Sabrina, de Flixecourt, mention bien au bac et prise en BTS management, ne peut trouver d'entreprise l'accueillant en alternance, à cause la situation actuelle ; faute de sous, elle ne peut même pas en profiter pour passer le permis.

Pierrick, intérimaire chez Amazon à Douai, sur le point d'être embauché, se retrouve sans mission et sans un rond.

Arnaud, à Tours, qui ne prend pas de repas, ni le matin ni le midi, renonce aussi à acheter le code civil pour ses études de droit.

Et à eux, que leur offrez-vous ? Une aumône, presque le néant : 150 balles et un mars !

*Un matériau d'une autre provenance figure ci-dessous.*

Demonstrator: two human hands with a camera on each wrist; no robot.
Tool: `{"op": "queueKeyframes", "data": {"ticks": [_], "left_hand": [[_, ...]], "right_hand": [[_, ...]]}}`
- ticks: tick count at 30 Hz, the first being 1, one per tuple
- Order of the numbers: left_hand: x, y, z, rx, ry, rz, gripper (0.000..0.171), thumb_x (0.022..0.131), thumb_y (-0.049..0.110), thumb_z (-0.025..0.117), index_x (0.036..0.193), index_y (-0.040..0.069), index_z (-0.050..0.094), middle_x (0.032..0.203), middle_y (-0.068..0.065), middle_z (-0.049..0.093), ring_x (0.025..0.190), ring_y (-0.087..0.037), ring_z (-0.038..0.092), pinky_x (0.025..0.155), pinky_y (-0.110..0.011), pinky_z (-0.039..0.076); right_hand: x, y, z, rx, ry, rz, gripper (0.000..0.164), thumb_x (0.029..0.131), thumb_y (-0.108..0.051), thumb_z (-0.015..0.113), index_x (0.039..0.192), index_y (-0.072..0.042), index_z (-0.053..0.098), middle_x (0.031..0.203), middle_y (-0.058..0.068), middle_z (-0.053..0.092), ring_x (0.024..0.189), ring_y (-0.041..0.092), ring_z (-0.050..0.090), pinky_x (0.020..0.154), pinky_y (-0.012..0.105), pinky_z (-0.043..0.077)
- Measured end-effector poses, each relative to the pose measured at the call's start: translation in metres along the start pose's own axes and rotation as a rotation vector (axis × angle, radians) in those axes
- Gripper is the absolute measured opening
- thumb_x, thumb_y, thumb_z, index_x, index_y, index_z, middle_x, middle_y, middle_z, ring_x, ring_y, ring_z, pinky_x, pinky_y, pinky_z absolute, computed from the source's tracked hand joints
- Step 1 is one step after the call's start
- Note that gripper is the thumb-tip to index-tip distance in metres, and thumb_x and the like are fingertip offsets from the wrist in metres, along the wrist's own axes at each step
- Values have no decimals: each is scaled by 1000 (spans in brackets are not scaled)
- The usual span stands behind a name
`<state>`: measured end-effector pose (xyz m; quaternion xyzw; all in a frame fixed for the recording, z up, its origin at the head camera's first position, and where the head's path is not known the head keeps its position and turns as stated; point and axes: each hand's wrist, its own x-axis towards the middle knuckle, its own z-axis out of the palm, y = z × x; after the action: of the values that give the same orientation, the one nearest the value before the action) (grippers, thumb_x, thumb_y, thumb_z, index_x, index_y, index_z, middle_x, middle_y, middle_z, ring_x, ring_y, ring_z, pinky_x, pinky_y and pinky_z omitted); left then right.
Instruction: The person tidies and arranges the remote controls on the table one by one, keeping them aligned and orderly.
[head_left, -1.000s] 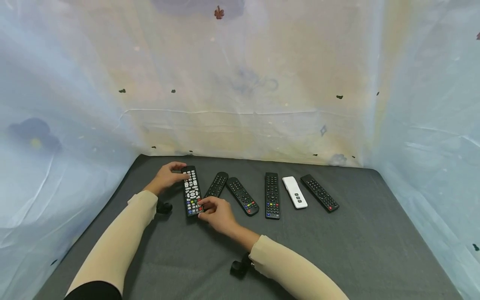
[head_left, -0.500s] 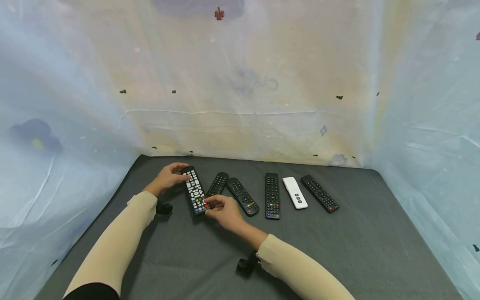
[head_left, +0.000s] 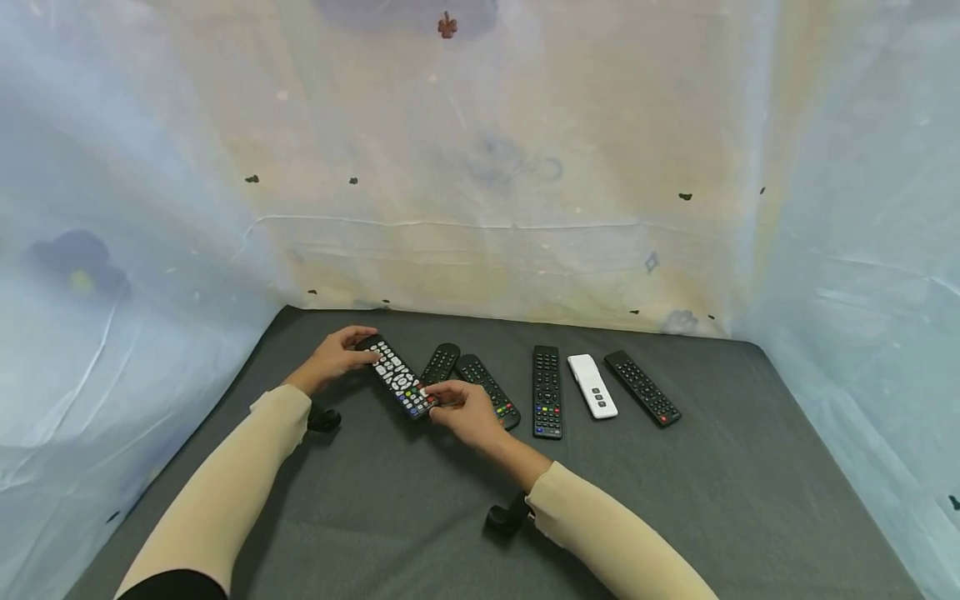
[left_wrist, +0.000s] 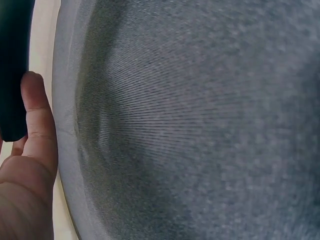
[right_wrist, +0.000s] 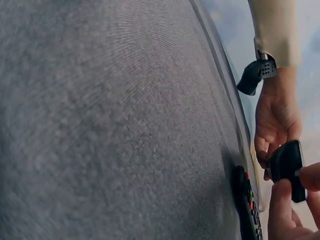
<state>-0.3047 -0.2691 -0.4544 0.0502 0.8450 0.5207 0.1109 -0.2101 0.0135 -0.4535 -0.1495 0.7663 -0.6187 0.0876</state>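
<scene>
Both hands hold one black remote control (head_left: 397, 377) with white and coloured buttons, slanted above the cloth. My left hand (head_left: 332, 360) grips its far end; in the left wrist view the fingers (left_wrist: 40, 125) lie along its dark edge. At the near end, with the coloured buttons, my right hand (head_left: 468, 412) pinches it between thumb and fingers. From the right wrist view the remote (right_wrist: 287, 165) appears end-on, raised off the surface. Just beyond lie two more black remotes, one (head_left: 441, 362) partly behind the held one, the other (head_left: 487, 387) partly covered by my right hand.
Further right on the grey cloth (head_left: 720, 483) lie a straight black remote (head_left: 547, 392), a white remote (head_left: 592, 387) and a slanted black remote (head_left: 642, 388). A patterned curtain (head_left: 480, 167) hangs behind the table and along both sides.
The held remote's near end has swung to the right with my right hand, so it now lies more slanted. My left hand has stayed nearly in place at the far end.
</scene>
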Motion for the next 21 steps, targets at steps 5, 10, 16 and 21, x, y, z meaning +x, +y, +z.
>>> {"op": "queueKeyframes", "data": {"ticks": [5,10,16,21], "left_hand": [[-5,1,0,4,-1,14,74,87,33,72,146,6,37,155,-22,25,139,-40,32,99,-51,47],[-7,0,0,16,1,12,76,86,37,72,146,6,37,152,-23,29,131,-40,42,95,-49,50],[-9,-3,0,1,-6,-5,76,85,37,73,145,7,38,154,-24,25,125,-40,50,91,-43,53],[-13,-8,-1,-27,-7,2,74,85,36,73,145,9,39,156,-24,21,127,-40,49,89,-40,55]], "right_hand": [[1,0,-4,-1,27,13,36,80,-2,75,114,-9,70,101,16,72,72,4,60,65,21,50],[0,-3,-6,-47,46,8,40,77,-7,79,116,-12,68,101,14,71,67,3,60,61,22,49],[1,-2,-11,-76,74,-3,45,75,-9,81,118,-12,67,106,12,69,65,5,58,59,24,48],[4,-2,-18,-105,87,-5,46,76,-9,80,120,-14,66,104,11,67,70,12,58,62,24,47]]}}
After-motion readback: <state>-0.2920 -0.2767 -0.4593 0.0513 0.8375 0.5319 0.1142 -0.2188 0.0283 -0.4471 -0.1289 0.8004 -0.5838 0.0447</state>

Souvent, notre pays s'est grandi dans les épreuves ; c'est au coeur de la nuit nazie, la plus terrible d'entre elles, que fut conçu et décidé le vaste plan de la sécurité sociale. Jusqu'alors, dans les classes populaires, on vieillissait dans la misère ou aux crochets de ses enfants. Qu'a-t-on fait alors ? Nos ascendants sont passés d'une solidarité familiale à une solidarité sociale et nationale. Et en trente ans, guère plus d'une génération, une malédiction millénaire fut vaincue : grâce aux retraites, la pauvreté chez les personnes âgées fut brisée et passa même sous la moyenne de celle de l'ensemble de la population.

Face à l'urgence, je vous demande d'effectuer le même mouvement : passons d'une solidarité familiale – certaines familles ont les moyens d'aider les enfants, d'autres non – à une solidarité sociale. Le Président de la République confie avoir vécu, à une période de son adolescence, avec environ 1 000 euros par mois, et estime donc savoir ce que signifie boucler une fin de mois difficile. On voit la vision qu'Emmanuel Macron a de la jeunesse difficile… Mais 1 000 euros, c'est un rêve pour bien des jeunes ! Du reste, nous ne vous les demandons même pas. En revanche, puisqu'à 18 ans, un jeune peut voter ou aller en prison, pourquoi le priver des minima sociaux ? La majorité sociale doit coller à la majorité politique et pénale. Nous ne demandons pas l'idéal, juste le minimum !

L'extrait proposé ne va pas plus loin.